[What you need to do] Repeat every record below exactly, omitting any pictures.

#####

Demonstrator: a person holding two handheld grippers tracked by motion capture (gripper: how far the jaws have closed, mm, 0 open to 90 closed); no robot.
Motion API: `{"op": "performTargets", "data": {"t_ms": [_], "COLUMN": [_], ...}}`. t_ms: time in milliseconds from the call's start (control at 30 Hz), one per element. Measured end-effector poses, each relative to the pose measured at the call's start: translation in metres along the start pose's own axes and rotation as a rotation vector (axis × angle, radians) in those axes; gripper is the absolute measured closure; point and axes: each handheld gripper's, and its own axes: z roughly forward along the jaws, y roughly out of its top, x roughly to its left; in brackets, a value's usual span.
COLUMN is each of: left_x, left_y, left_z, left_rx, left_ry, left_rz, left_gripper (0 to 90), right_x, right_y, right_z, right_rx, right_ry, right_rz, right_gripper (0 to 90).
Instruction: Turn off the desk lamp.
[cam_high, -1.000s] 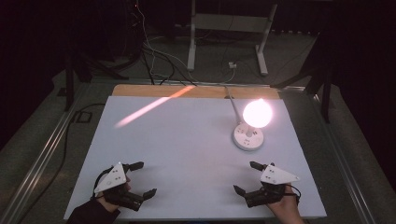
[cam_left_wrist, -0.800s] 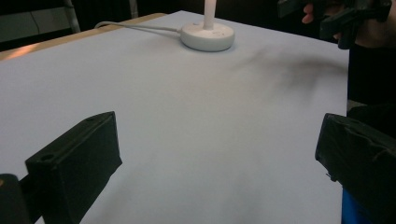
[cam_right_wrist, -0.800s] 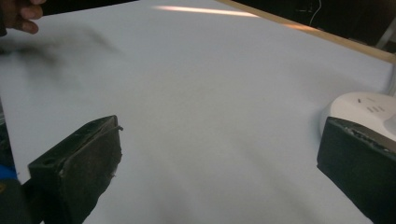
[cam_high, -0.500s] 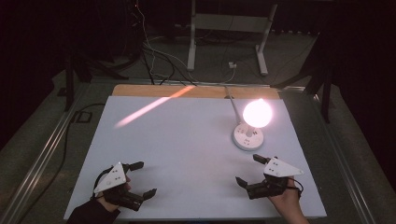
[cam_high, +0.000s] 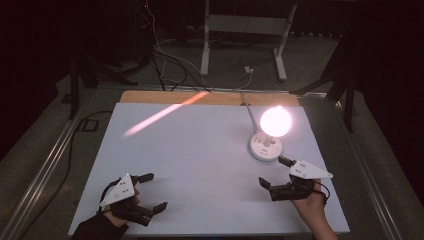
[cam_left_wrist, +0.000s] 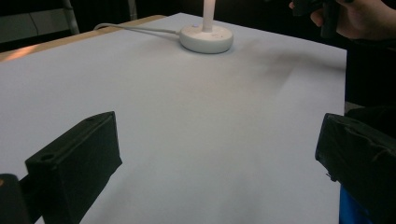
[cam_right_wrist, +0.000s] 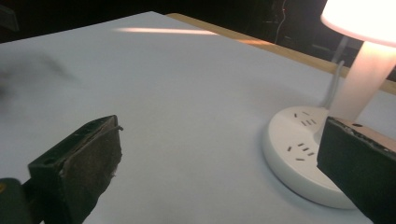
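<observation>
A lit lamp (cam_high: 274, 121) glows on a round white base with sockets (cam_high: 265, 147) at the right of the white table top (cam_high: 200, 165). The same base (cam_right_wrist: 303, 154) lies just ahead of my right gripper (cam_right_wrist: 224, 163), whose jaws stand wide apart with nothing between them. In the high view my right gripper (cam_high: 274, 172) hovers just in front of the base. My left gripper (cam_high: 152, 191) rests near the front left corner, open and empty. The left gripper view shows the base (cam_left_wrist: 206, 37) far off beyond my left gripper (cam_left_wrist: 219, 154).
A white cord (cam_high: 246, 108) runs from the lamp base toward the back edge. A wooden strip (cam_high: 210, 97) borders the table's far side. A streak of orange light (cam_high: 165, 113) crosses the back left. Metal stand legs (cam_high: 242, 35) and cables lie on the dark floor behind.
My right gripper has moved forward and to the right, closer to the lamp base. The left gripper has stayed where it was.
</observation>
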Motion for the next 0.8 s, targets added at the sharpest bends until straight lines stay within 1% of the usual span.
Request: {"op": "performTargets", "data": {"t_ms": [33,267,300,333,467,667,800], "left_x": [0.0,0.0,0.0,0.0,0.0,0.0,0.001], "left_y": [0.0,0.0,0.0,0.0,0.0,0.0,0.0], "left_z": [0.0,0.0,0.0,0.0,0.0,0.0,0.001], "left_rx": [-0.005,0.0,0.002,0.002,0.003,0.001,-0.001], "left_ry": [-0.004,-0.004,-0.002,-0.004,-0.002,-0.006,-0.006], "left_rz": [-0.004,-0.001,0.002,0.002,0.0,0.0,-0.002], "left_gripper": [0.6,0.6,0.7,0.6,0.6,0.6,0.6], "right_x": [-0.003,-0.012,-0.015,-0.016,-0.021,-0.029,-0.036], "right_y": [0.0,0.001,0.002,0.002,0.004,0.005,0.005], "right_z": [0.001,0.002,0.004,0.004,0.004,0.007,0.009], "right_rx": [-0.001,-0.004,0.006,0.004,0.005,0.019,0.031], "right_ry": [-0.011,-0.019,-0.029,-0.038,-0.046,-0.077,-0.076], "right_rz": [0.002,0.025,0.033,0.034,0.043,0.037,0.053], "right_gripper": [0.0,0.0,0.0,0.0,0.0,0.0,0.0]}}
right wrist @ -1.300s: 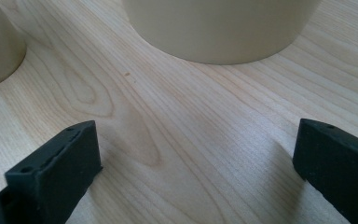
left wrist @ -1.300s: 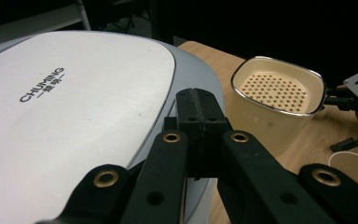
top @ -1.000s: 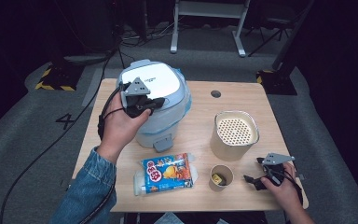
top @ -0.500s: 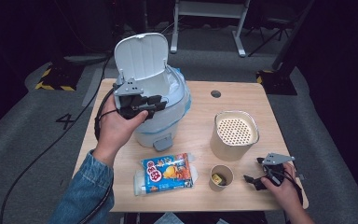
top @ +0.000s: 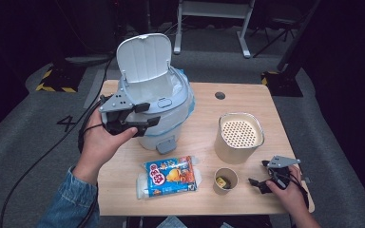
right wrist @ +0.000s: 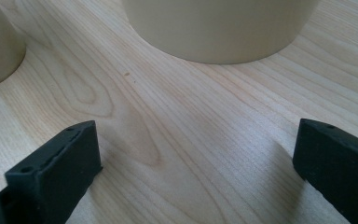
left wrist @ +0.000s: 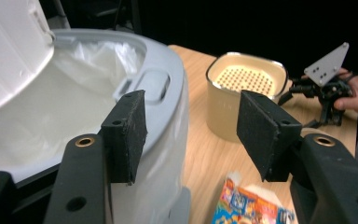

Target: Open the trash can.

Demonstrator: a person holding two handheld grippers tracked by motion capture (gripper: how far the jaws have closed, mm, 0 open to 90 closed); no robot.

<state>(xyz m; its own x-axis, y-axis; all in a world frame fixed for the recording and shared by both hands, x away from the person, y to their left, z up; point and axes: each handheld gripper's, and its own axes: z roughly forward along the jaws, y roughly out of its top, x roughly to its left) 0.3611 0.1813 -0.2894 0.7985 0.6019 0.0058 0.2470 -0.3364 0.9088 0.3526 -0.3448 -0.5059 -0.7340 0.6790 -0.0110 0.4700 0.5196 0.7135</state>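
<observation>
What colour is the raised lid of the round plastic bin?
Pale grey-white; the raised lid shows best in the high view.

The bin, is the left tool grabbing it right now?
Apart. In the left gripper view the left tool stands open beside the bin, its pads pressing on nothing.

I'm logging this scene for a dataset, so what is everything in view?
Table: one, light wood, centre.
Bin: one, pale grey-blue, lid up, white liner, table's left.
Perforated container: one, cream, right of the bin.
Paper cup: one, tan, near edge, something small inside.
Snack packet: one, blue and orange, flat, left of the cup.
Left gripper: black, open, at the bin's front rim.
Right gripper: black, open, low over the table.
</observation>
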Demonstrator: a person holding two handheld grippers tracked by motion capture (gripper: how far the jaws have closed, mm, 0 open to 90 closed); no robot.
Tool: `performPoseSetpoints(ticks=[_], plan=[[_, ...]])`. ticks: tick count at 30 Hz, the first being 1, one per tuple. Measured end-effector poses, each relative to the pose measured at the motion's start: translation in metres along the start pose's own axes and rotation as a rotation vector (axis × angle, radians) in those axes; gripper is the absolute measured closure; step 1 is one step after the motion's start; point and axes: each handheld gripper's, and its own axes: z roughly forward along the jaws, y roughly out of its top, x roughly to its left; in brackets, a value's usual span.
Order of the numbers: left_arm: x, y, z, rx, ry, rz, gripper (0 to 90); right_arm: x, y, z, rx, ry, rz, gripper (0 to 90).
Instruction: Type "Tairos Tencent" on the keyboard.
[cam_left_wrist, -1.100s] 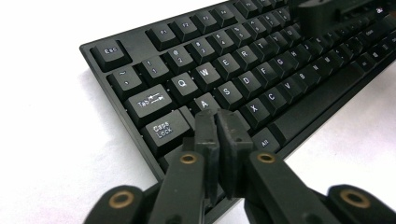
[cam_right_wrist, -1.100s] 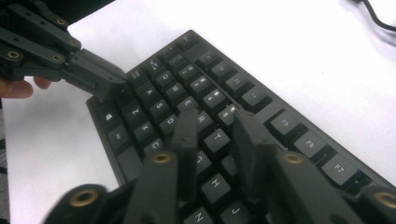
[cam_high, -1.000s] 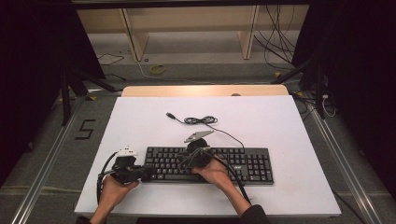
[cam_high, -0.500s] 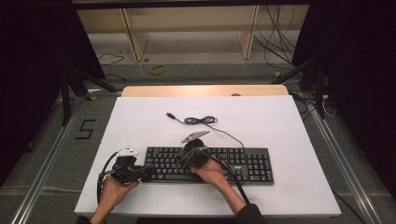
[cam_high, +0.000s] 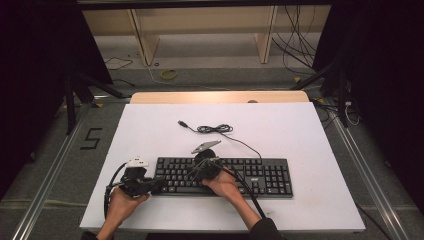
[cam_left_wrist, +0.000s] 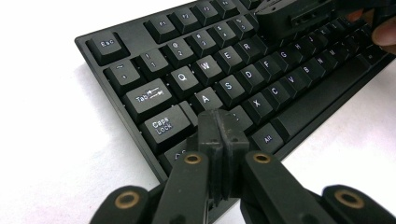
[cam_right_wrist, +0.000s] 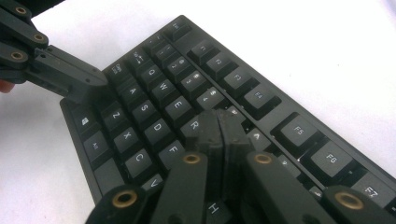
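A black keyboard (cam_high: 250, 175) lies near the front of the white table (cam_high: 310, 135). My left gripper (cam_high: 158, 184) is at the keyboard's left end. In the left gripper view its jaws (cam_left_wrist: 219, 127) are pressed together with nothing between them, tips down on the keys just below A, by Caps Lock (cam_left_wrist: 163, 125). My right gripper (cam_high: 196, 172) is over the left-middle keys. Its jaws (cam_right_wrist: 222, 125) are shut and empty, tips down by the R key (cam_right_wrist: 195, 125). The left gripper's fingers (cam_right_wrist: 70, 77) show in the right gripper view at the keyboard's corner.
The keyboard's cable (cam_high: 216, 129) lies coiled behind it, its plug (cam_high: 183, 123) loose on the table. A wooden shelf (cam_high: 210, 30) stands beyond the table's far edge. Black stands and cables flank the table on both sides.
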Motion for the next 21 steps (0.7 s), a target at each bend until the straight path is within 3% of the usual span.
performPoseSetpoints(ticks=[21], plan=[[0.0016, -0.0004, 0.0025, 0.016, 0.002, -0.007, 89.1, 0.0014, -0.0021, 0.0023, 0.012, -0.012, -0.001, 90.0]])
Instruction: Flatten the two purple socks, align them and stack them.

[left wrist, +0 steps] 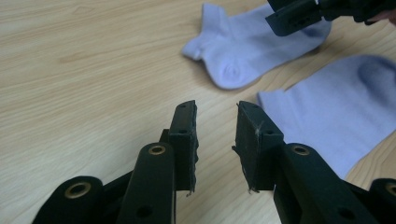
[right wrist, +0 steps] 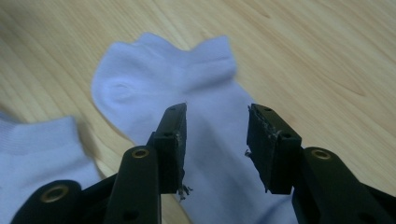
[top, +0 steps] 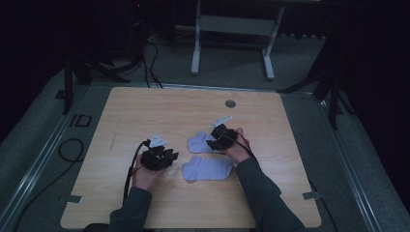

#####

[Answer below]
Demonstrator: a person holding two handheld grippers tracked by motion capture (gripper: how far the jaws have closed, mm, 0 open to 90 closed); no robot.
Motion API: `{"op": "performTargets", "data": {"t_ms": [_], "COLUMN": [_], ...}}`. t_ms: time in milliseconds from the call's start (control at 30 Hz), one per element. Measured end-effector poses, each relative to the pose measured at the call's start: translation in metres along the start pose's own axes and rotation as a rotation vector (axis × angle, radians) in those axes; gripper is the absolute measured closure; point and axes: each handheld gripper's, and its own axes: z roughly forward along the jaws, y roughly out of its top, x roughly to its left; in brackets, a value's usual span.
COLUMN is each of: left_x, left_y, left_z, left_rx, left_ry, left_rz, left_gripper (0 to 90), right_x, right_y, right_z, right_rx, right_ry, right_rz, right_gripper (0 to 90).
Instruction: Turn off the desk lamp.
[cam_high, -1.000s] 
[cam_left_wrist, -0.800s] 
[cam_right_wrist, -0.800s] 
[cam_high, -0.500s] 
[cam_high, +0.000s] 
[cam_left_wrist, +0.000s] 
[cam_right_wrist, +0.000s] 
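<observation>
A lit lamp (cam_high: 274, 121) glows on a round white base with sockets (cam_high: 265, 147) at the right of the white table top (cam_high: 200, 165). The same base (cam_right_wrist: 303, 154) lies just ahead of my right gripper (cam_right_wrist: 224, 163), whose jaws stand wide apart with nothing between them. In the high view my right gripper (cam_high: 274, 172) hovers just in front of the base. My left gripper (cam_high: 152, 191) rests near the front left corner, open and empty. The left gripper view shows the base (cam_left_wrist: 206, 37) far off beyond my left gripper (cam_left_wrist: 219, 154).
A white cord (cam_high: 246, 108) runs from the lamp base toward the back edge. A wooden strip (cam_high: 210, 97) borders the table's far side. A streak of orange light (cam_high: 165, 113) crosses the back left. Metal stand legs (cam_high: 242, 35) and cables lie on the dark floor behind.
My right gripper has moved forward and to the right, closer to the lamp base. The left gripper has stayed where it was.
</observation>
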Motion for the next 0.8 s, targets added at the sharpest bends until straight lines stay within 1% of the usual span.
Request: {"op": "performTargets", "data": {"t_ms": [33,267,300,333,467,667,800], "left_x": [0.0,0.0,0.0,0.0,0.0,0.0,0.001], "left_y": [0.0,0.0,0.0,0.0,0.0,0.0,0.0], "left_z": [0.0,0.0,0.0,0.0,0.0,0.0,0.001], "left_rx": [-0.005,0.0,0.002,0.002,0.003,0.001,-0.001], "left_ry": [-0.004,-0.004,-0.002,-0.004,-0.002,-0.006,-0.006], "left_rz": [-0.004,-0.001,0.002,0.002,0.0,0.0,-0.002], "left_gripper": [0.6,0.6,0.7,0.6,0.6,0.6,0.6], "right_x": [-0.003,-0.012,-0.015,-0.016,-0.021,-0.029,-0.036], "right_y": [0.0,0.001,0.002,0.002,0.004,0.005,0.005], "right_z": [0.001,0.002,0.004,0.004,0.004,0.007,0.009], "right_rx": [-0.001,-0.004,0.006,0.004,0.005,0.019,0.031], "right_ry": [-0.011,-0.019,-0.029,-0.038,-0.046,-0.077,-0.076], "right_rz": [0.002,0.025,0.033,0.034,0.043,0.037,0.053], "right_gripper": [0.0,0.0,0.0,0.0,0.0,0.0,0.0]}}
right wrist @ -1.300s: 
left wrist @ -1.300s: 
top @ -1.000s: 
top @ -0.500s: 
top @ +0.000s: 
right wrist @ +0.000s: 
left wrist @ +0.000s: 

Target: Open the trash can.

Demonstrator: a person holding two handheld grippers tracked by motion capture (gripper: how far the jaws have closed, mm, 0 open to 90 closed); no robot.

<state>(xyz m; its own x-axis, y-axis; all in a world frame fixed for the recording and shared by both hands, x away from the person, y to their left, z up; point and axes: each handheld gripper's, and its own axes: z roughly forward along the jaws, y roughly out of its top, x roughly to its left) 0.3611 0.1813 -0.2894 0.7985 0.6019 0.0058 0.2470 -0.3364 0.9088 0.3526 -0.3448 -0.5059 -0.7340 0.6790 -0.0110 0.4700 0.5196 0.7135</state>
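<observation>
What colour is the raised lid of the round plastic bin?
Pale grey-white; the raised lid shows best in the high view.

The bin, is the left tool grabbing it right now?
Apart. In the left gripper view the left tool stands open beside the bin, its pads pressing on nothing.

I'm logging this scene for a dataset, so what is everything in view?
Table: one, light wood, centre.
Bin: one, pale grey-blue, lid up, white liner, table's left.
Perforated container: one, cream, right of the bin.
Paper cup: one, tan, near edge, something small inside.
Snack packet: one, blue and orange, flat, left of the cup.
Left gripper: black, open, at the bin's front rim.
Right gripper: black, open, low over the table.
</observation>
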Demonstrator: a person holding two handheld grippers tracked by motion capture (gripper: how far the jaws have closed, mm, 0 open to 90 closed); no robot.
Tool: `performPoseSetpoints(ticks=[_], plan=[[_, ...]])`. ticks: tick count at 30 Hz, the first being 1, one per tuple. Measured end-effector poses, each relative to the pose measured at the motion's start: translation in metres along the start pose's own axes and rotation as a rotation vector (axis × angle, radians) in those axes; gripper is the absolute measured closure; step 1 is one step after the motion's start; point and axes: each handheld gripper's, and its own axes: z roughly forward along the jaws, y roughly out of its top, x roughly to its left; in brackets, a value's usual span.
Order of the numbers: left_arm: x, y, z, rx, ry, rz, gripper (0 to 90); right_arm: x, y, z, rx, ry, rz, gripper (0 to 90).
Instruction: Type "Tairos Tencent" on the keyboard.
[cam_left_wrist, -1.100s] 
[cam_right_wrist, -1.100s] 
[cam_high, -1.000s] 
[cam_high, -0.500s] 
[cam_high, +0.000s] 
[cam_left_wrist, +0.000s] 
[cam_right_wrist, +0.000s] 
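A black keyboard (cam_high: 250, 175) lies near the front of the white table (cam_high: 310, 135). My left gripper (cam_high: 158, 184) is at the keyboard's left end. In the left gripper view its jaws (cam_left_wrist: 219, 127) are pressed together with nothing between them, tips down on the keys just below A, by Caps Lock (cam_left_wrist: 163, 125). My right gripper (cam_high: 196, 172) is over the left-middle keys. Its jaws (cam_right_wrist: 222, 125) are shut and empty, tips down by the R key (cam_right_wrist: 195, 125). The left gripper's fingers (cam_right_wrist: 70, 77) show in the right gripper view at the keyboard's corner.
The keyboard's cable (cam_high: 216, 129) lies coiled behind it, its plug (cam_high: 183, 123) loose on the table. A wooden shelf (cam_high: 210, 30) stands beyond the table's far edge. Black stands and cables flank the table on both sides.
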Motion for the next 21 steps (0.7 s), a target at each bend until the straight path is within 3% of the usual span.
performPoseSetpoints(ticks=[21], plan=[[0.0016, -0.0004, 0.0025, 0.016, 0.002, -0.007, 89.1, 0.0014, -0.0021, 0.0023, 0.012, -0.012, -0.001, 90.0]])
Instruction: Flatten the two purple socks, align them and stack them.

[left wrist, +0 steps] 
[right wrist, +0 steps] 
[top, +0 steps] 

The work on the exercise is done.